## Your instructions:
Only one stretch of the data below is needed. Output the lines from the one with "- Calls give" up to and including the one with "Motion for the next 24", exactly as they stand.

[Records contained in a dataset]
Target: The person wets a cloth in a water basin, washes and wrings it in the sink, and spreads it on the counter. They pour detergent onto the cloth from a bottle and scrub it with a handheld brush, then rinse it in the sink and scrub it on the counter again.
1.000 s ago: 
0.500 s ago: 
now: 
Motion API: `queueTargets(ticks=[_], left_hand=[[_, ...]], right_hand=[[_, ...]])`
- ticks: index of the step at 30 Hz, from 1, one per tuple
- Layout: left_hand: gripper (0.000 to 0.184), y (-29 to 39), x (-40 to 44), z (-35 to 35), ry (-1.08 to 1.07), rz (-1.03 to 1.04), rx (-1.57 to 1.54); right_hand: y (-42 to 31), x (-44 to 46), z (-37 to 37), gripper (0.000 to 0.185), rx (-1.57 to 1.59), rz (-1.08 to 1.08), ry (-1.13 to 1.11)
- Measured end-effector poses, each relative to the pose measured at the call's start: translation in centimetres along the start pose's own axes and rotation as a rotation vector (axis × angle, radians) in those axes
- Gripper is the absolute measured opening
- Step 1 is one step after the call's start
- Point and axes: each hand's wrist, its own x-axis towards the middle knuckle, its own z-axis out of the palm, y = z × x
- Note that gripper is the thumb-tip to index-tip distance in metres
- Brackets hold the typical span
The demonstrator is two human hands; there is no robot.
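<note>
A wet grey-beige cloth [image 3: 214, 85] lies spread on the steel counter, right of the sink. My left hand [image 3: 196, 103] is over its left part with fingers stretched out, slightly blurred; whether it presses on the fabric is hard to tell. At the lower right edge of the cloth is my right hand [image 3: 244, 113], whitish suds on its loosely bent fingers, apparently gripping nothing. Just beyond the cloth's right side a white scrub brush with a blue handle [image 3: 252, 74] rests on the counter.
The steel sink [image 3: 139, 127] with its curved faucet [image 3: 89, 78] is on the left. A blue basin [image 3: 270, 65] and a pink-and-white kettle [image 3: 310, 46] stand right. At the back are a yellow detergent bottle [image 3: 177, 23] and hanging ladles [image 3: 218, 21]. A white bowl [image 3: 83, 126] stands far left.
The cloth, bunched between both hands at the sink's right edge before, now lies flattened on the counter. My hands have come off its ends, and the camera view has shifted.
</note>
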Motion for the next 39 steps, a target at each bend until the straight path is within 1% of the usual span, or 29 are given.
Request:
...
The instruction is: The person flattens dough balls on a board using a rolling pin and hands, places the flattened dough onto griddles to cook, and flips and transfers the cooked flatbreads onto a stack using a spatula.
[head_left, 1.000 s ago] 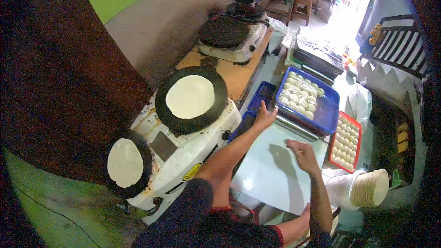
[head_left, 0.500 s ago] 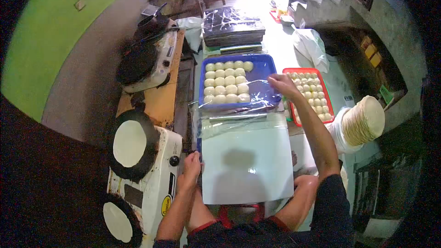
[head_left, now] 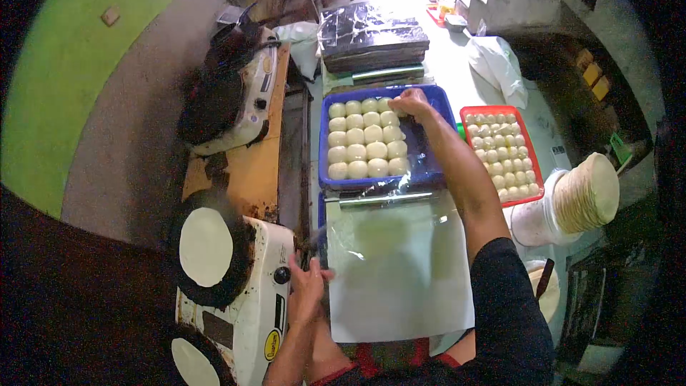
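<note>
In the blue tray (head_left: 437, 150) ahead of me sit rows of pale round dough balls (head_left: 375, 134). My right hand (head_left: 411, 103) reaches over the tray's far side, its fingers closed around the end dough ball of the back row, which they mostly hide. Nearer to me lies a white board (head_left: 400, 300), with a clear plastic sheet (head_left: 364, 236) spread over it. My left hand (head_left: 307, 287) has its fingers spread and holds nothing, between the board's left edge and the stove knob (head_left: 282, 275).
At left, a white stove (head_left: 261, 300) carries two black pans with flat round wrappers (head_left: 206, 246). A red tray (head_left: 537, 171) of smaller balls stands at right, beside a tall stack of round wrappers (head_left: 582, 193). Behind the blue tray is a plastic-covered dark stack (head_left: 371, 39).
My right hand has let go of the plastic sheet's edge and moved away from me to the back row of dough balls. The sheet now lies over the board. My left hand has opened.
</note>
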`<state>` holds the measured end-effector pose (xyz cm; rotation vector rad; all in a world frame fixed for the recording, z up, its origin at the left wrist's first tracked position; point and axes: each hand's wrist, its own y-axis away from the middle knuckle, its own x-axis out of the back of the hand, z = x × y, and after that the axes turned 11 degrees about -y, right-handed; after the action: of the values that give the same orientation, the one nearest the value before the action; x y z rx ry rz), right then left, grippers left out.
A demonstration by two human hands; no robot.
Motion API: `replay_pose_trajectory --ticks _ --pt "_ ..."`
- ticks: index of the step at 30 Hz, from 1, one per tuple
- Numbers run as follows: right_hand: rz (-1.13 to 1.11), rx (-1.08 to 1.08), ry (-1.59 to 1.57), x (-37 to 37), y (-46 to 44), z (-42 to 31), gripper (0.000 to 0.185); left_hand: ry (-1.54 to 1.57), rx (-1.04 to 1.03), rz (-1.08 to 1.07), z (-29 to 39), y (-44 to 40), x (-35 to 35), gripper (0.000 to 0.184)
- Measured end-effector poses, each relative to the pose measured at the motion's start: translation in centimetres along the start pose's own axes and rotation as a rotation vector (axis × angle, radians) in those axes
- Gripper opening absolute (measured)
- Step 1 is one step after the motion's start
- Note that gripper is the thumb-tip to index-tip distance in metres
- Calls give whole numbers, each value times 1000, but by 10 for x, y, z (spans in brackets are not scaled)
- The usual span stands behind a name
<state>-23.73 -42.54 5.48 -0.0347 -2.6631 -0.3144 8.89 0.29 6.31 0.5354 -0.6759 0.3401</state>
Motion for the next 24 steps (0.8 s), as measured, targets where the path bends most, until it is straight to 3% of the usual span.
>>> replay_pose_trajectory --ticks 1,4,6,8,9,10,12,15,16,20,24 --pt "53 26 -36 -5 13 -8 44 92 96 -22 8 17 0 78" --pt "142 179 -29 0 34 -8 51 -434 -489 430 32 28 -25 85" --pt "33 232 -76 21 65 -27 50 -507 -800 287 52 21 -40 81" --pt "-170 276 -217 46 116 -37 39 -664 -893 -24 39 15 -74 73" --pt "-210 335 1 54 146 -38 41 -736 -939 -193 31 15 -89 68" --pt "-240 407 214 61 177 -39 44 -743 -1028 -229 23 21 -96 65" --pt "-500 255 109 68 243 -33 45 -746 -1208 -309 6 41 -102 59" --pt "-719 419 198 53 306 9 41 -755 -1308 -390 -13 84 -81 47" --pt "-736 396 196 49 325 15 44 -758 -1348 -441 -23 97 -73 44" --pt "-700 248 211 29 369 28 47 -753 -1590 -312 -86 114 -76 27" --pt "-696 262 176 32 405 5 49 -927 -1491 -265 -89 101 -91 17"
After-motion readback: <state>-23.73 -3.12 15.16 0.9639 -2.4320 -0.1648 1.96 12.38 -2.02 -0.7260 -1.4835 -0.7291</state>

## Solution to this exercise:
- Calls give whole numbers, each value times 1000, but by 10 for x, y, z (spans in brackets are not scaled)
- The usual span stands behind a name
<state>-23.73 -42.54 5.48 -0.0347 -2.6631 -0.3144 8.89 0.29 6.31 0.5354 -0.6759 0.3401</state>
Motion for the next 24 steps (0.8 s), as measured, targets where the path bends most, until it is straight to 3% of the usual span.

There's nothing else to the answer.